[Spacewalk-list] Scheduled Tasks and osa-dispatcher

Mon Jul 23 15:24:44 UTC 2012

On Mon, July 23, 2012 05:38, Jan Pazdziora wrote:
> On Fri, Jul 20, 2012 at 07:37:57PM -0400, Tom Priore wrote:
>> I'm new to spacewalk, and while I have seen posts on osa-dispatcher in
the list, I have not yet been able to fix my system. I'm running
spacewalk 1.7 on Centos 6 with postgress.  I noticed none of the
scheduled jobs are running, and troubleshooting this I discovered
errors with osa-dispatcher.  The error is below.
>>
>> I have check the rhn.conf file for the correct host name and certs.
/etc/hosts is pointing to the correct fqdn/ip.
>> Jabberd is running.
>> iptables is off.
>> selinux is disabled.
>>
>> Starting osa-dispatcher: RHN 1233 2012/07/18 18:51:29 -05:00:
>> ('Traceback (most recent call last):\n  File
>> "/usr/share/rhn/osad/jabber_lib.py", line 252, in setup_connection\n
>>  c = self._get_jabber_client(js)\n  File
>> "/usr/share/rhn/osad/jabber_lib.py", line 309, in _get_jabber_client\n
>>    c.connect()\n  File "/usr/share/rhn/osad/jabber_lib.py", line 567,
>> in connect\n    jabber.Client.connect(self)\n  File
>> "/usr/lib/python2.6/site-packages/jabber/xmlstream.py", line 488, in
connect\n    raise socket.error("Unable to connect to the host and port
specified")\nerror: Unable to connect to the host and port
specified\n',)
>
> So, are you able to telnet to that hostname, port 5222?
>
> Is anything in /var/log/audit/audit.log?
>

Caveat:  this is from experience with licensed Satellites, not spacewalk
per se.  YMMV.  Maybe Jan will weigh back in on this.

I started getting this tracback again this morning.

It appears that there is still a bug in Satellite resulting in broken
jabberd under some circumstances.
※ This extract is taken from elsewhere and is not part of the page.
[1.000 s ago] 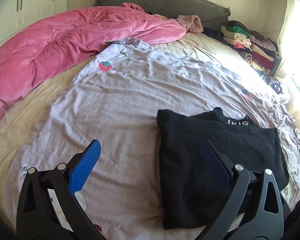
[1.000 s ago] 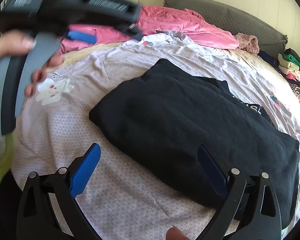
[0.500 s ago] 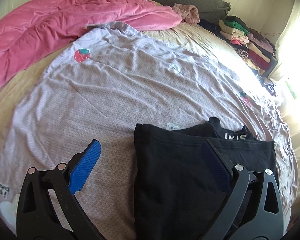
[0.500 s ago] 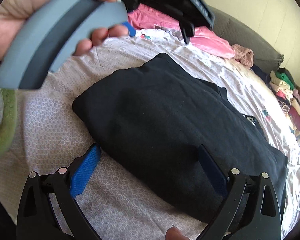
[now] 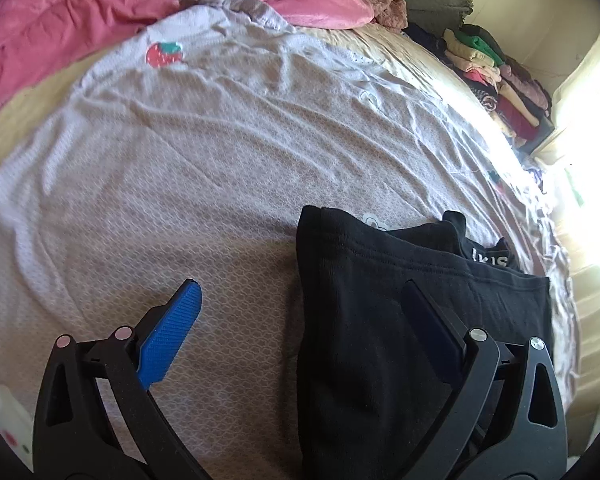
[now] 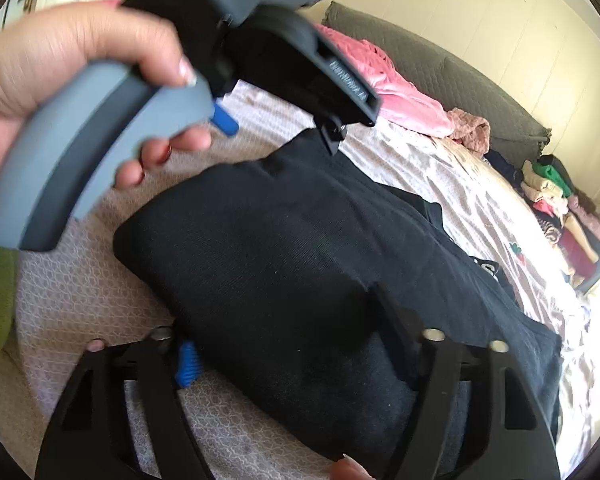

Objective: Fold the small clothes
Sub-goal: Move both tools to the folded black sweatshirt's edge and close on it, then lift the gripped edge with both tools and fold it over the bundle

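Note:
A folded black garment (image 5: 380, 320) lies flat on the lilac sheet (image 5: 220, 152); it also shows in the right wrist view (image 6: 300, 248). My left gripper (image 5: 300, 312) is open and empty, low over the garment's left edge, its right finger over the cloth. My right gripper (image 6: 284, 328) is open with the garment's near edge lying between its fingers. The left gripper's grey handle (image 6: 100, 152), held by a hand, hangs over the garment's far corner in the right wrist view.
A pink duvet (image 5: 120, 12) is bunched at the far left of the bed. A grey headboard (image 6: 460, 80) runs along the back. A stack of folded clothes (image 5: 496, 76) sits at the far right near a bright window.
The left gripper has moved closer and lower toward the garment's left edge. The right gripper has pushed forward so the garment's near edge now lies between its fingers.

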The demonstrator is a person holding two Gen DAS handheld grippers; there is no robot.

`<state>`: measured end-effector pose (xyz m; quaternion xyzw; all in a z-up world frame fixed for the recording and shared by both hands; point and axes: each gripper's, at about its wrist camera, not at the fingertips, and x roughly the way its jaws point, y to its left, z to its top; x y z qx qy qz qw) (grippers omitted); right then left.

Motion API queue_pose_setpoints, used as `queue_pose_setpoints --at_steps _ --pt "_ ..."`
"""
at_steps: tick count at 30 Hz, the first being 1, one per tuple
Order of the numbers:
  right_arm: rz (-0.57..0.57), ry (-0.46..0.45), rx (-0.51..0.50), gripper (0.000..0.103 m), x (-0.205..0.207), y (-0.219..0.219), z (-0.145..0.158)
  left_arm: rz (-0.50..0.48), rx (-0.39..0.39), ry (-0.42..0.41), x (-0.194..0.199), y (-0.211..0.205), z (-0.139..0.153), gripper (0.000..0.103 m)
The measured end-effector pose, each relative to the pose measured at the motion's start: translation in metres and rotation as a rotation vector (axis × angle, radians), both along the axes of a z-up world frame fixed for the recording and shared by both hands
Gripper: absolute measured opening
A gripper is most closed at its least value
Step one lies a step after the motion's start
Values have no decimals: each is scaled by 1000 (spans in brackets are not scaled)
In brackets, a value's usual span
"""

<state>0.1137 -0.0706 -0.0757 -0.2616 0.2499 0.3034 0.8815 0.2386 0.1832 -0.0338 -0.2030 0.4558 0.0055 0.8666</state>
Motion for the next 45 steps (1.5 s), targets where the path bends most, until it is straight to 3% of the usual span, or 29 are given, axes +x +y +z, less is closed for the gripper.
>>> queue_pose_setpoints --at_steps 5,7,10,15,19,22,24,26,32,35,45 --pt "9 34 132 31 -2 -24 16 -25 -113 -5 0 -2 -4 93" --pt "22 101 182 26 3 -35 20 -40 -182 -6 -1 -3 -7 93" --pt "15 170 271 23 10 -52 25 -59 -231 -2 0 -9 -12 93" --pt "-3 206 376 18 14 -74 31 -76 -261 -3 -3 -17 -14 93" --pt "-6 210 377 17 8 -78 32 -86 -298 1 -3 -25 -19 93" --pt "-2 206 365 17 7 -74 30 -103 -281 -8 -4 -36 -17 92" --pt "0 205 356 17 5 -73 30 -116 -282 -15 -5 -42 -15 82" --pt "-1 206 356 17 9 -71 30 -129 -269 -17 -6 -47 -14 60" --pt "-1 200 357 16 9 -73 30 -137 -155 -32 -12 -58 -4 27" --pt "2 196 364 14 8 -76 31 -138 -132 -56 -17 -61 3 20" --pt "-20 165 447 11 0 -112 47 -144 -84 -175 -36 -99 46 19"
One thing that happens is connections
that the server thinks are open but the clients think are down.  In "lsof
-i -P|grep 5222" you'll see ESTABLISHED on the satellite and CLOSE_WAIT on
some clients.  What's worked for me has been to kill the associated pid on
both sides (this kills the jabberd itself on the satellite side), then
restart jabberd, osa-dispatcher, and osad.
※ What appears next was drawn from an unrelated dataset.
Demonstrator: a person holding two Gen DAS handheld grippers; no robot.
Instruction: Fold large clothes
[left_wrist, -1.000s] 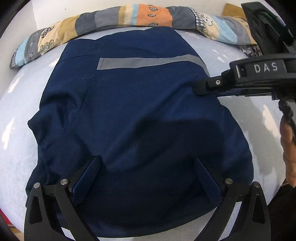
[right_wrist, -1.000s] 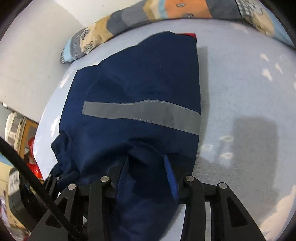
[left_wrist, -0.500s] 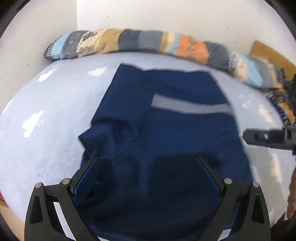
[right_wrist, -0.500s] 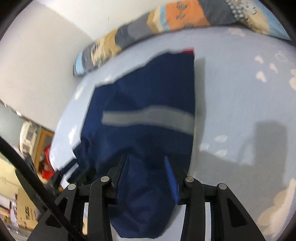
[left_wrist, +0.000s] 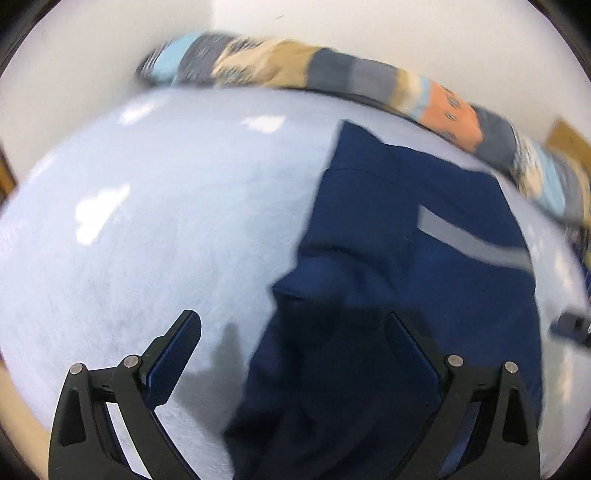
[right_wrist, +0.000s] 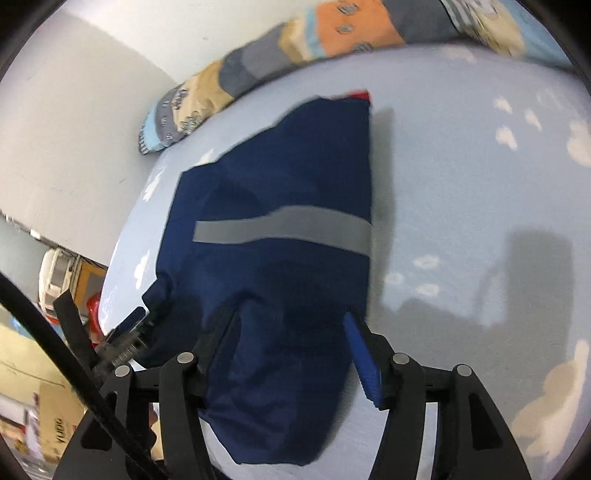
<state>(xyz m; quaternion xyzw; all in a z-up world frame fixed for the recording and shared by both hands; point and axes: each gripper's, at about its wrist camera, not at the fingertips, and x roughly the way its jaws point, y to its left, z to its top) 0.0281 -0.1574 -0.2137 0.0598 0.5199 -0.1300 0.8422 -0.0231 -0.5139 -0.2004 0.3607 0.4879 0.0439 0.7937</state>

I've also had to reset jabberd sometimes like this:

#!/bin/bash
# reset jabberd database entries per case 00627769
set -x
service osa-dispatcher stop
service jabberd stop
rm -f /var/lib/jabberd/db/*
 sqlplus $(spacewalk-cfg-get default_db) <<ENDOFSQL
delete from rhnPushDispatcher;
delete from rhnpushclient;
commit;
quit;
ENDOFSQL
service jabberd start
service osa-dispatcher start